Entries below include pictures. Output exactly the lines from the one with "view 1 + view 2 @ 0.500" down to the one with "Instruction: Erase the", both ends included, and leave the pictures out.

DATA UNDER STUDY >>
*** Block opens ***
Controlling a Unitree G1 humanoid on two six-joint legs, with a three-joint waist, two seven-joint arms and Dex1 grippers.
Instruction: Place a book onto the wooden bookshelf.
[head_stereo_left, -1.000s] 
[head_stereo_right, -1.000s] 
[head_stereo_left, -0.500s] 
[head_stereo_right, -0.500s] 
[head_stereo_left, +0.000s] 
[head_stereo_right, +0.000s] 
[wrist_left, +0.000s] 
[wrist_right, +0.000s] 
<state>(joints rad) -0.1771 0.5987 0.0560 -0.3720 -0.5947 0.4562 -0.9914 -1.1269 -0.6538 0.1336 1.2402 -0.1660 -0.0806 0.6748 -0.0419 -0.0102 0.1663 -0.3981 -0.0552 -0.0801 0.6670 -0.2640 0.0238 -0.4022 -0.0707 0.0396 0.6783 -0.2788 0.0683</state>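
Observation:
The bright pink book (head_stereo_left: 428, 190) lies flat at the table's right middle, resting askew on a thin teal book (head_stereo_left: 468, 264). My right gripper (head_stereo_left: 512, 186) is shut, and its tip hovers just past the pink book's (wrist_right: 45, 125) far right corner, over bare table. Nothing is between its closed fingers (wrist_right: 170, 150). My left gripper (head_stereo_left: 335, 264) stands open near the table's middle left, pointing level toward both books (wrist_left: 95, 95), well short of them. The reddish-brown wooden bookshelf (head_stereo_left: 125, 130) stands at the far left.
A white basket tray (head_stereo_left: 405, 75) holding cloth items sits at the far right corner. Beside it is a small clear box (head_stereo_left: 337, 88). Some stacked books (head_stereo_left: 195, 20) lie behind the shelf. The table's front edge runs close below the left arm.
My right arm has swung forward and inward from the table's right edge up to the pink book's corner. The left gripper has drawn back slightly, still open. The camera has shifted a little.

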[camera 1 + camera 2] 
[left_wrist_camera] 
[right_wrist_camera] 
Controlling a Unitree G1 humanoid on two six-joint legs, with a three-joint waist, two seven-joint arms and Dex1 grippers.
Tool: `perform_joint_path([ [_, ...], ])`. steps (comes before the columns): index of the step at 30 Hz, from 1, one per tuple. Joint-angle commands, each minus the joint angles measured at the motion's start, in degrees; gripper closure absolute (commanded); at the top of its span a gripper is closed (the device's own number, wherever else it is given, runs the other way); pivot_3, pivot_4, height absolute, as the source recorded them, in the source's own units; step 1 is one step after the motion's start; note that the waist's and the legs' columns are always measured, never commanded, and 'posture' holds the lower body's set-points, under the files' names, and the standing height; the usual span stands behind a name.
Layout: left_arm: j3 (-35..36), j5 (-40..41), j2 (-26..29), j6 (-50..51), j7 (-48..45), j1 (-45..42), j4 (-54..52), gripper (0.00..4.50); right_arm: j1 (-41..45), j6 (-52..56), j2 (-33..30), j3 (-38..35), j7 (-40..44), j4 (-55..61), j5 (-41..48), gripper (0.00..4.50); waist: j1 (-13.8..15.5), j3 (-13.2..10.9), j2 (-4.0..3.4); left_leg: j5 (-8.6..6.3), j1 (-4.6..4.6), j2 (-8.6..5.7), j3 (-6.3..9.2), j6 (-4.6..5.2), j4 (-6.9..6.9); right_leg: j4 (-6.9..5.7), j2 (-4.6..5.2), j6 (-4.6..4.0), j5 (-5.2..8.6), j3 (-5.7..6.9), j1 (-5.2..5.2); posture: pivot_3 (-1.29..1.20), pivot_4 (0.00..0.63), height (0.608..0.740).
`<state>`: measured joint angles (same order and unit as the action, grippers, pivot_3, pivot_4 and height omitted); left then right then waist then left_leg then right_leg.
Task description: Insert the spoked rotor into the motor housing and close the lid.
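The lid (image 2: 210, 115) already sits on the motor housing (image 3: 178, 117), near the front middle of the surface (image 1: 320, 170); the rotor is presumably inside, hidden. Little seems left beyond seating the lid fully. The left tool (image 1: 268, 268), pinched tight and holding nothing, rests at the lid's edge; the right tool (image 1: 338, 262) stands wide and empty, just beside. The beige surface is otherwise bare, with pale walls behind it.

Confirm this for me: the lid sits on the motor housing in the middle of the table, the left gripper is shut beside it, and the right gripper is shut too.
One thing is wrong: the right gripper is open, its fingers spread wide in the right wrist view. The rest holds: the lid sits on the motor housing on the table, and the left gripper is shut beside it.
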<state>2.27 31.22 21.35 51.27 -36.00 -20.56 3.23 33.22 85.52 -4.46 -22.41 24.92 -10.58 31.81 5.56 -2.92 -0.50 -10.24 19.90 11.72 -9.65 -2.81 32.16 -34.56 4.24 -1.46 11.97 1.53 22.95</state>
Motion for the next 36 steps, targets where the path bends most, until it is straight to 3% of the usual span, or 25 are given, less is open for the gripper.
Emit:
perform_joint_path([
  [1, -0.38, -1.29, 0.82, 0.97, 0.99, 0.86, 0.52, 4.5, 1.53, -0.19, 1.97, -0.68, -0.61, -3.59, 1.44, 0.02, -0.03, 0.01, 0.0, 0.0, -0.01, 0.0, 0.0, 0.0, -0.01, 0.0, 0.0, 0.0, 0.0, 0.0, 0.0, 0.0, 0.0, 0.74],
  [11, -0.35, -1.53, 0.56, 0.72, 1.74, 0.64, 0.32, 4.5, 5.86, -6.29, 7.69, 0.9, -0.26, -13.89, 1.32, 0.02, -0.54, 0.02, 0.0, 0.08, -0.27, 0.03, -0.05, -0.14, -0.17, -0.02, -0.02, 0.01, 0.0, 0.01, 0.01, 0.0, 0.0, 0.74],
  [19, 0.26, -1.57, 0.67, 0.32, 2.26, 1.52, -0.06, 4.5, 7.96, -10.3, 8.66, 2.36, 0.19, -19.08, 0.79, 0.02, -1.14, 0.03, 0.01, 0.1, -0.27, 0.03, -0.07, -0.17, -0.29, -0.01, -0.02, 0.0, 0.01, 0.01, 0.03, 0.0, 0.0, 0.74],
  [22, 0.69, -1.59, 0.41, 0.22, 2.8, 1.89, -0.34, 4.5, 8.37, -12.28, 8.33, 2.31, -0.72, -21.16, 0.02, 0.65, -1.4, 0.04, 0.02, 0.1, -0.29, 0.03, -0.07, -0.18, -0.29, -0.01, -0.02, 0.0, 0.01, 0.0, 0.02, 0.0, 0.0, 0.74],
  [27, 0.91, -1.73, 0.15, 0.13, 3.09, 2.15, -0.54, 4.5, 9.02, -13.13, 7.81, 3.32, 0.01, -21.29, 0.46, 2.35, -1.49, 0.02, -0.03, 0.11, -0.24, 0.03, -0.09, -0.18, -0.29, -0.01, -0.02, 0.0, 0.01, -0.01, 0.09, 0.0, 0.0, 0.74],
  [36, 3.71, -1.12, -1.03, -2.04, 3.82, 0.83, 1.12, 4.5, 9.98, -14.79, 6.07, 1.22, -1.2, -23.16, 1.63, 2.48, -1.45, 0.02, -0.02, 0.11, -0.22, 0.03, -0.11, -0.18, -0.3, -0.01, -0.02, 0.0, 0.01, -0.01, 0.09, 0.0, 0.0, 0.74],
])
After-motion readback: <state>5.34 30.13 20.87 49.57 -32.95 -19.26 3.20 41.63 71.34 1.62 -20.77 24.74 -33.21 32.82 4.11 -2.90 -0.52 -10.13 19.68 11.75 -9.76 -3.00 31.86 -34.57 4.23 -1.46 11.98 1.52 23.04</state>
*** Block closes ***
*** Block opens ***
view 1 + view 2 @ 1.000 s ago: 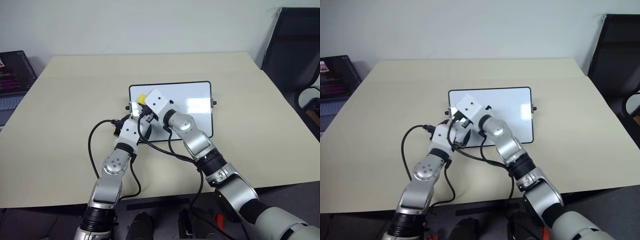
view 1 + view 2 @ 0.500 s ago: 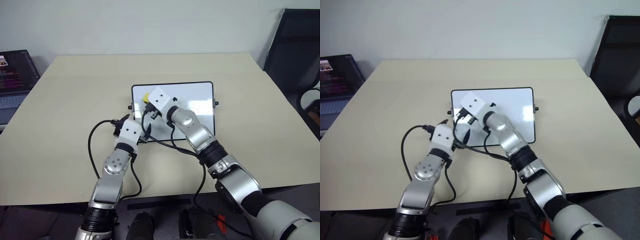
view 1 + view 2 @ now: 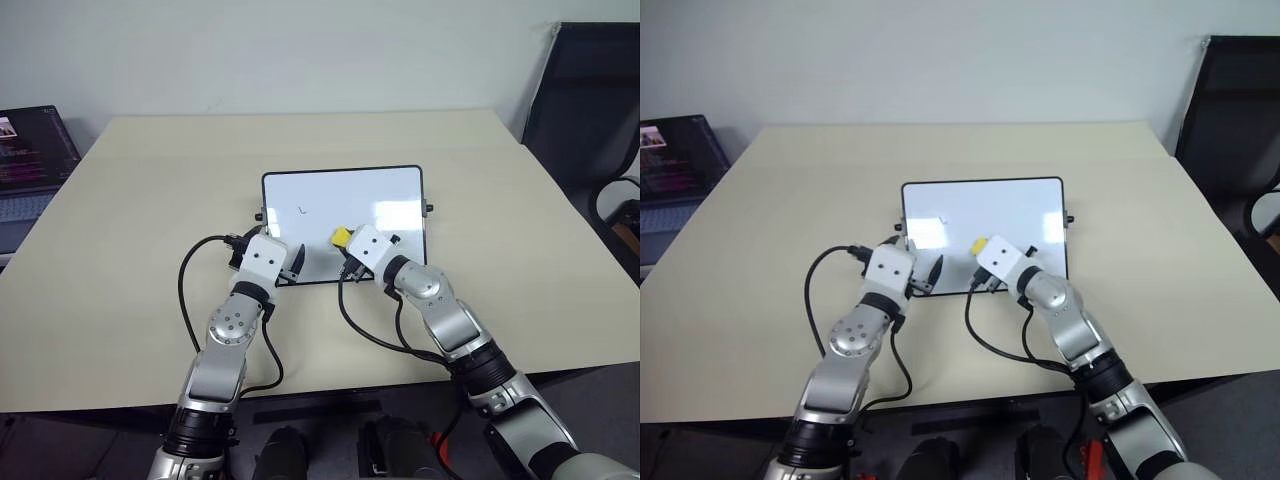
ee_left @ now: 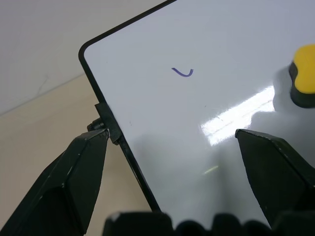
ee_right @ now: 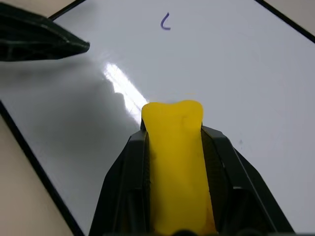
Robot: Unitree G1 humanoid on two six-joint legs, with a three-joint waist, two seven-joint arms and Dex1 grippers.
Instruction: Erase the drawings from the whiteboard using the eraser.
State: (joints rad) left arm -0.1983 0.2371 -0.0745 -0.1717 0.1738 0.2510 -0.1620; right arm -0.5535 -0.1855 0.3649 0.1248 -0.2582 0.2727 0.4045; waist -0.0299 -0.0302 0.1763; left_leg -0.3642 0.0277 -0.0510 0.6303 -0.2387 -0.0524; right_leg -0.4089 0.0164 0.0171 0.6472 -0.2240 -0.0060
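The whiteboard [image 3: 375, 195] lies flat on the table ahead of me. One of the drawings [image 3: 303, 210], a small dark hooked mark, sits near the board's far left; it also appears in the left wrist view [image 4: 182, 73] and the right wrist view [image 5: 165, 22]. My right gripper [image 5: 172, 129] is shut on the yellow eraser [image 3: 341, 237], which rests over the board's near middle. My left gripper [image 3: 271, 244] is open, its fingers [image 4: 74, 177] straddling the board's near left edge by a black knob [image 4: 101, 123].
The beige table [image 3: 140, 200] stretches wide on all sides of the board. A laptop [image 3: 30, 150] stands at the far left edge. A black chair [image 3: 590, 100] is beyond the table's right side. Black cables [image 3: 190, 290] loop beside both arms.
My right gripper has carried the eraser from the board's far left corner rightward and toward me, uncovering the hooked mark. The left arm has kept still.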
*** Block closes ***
YOUR RESPONSE >>
view 1 + view 2 @ 0.500 s ago: 
view 1 + view 2 @ now: 
ee_left @ now: 
ee_right @ now: 
Robot: Unitree G1 humanoid on two six-joint legs, with a three-joint waist, two seven-joint arms and Dex1 grippers.
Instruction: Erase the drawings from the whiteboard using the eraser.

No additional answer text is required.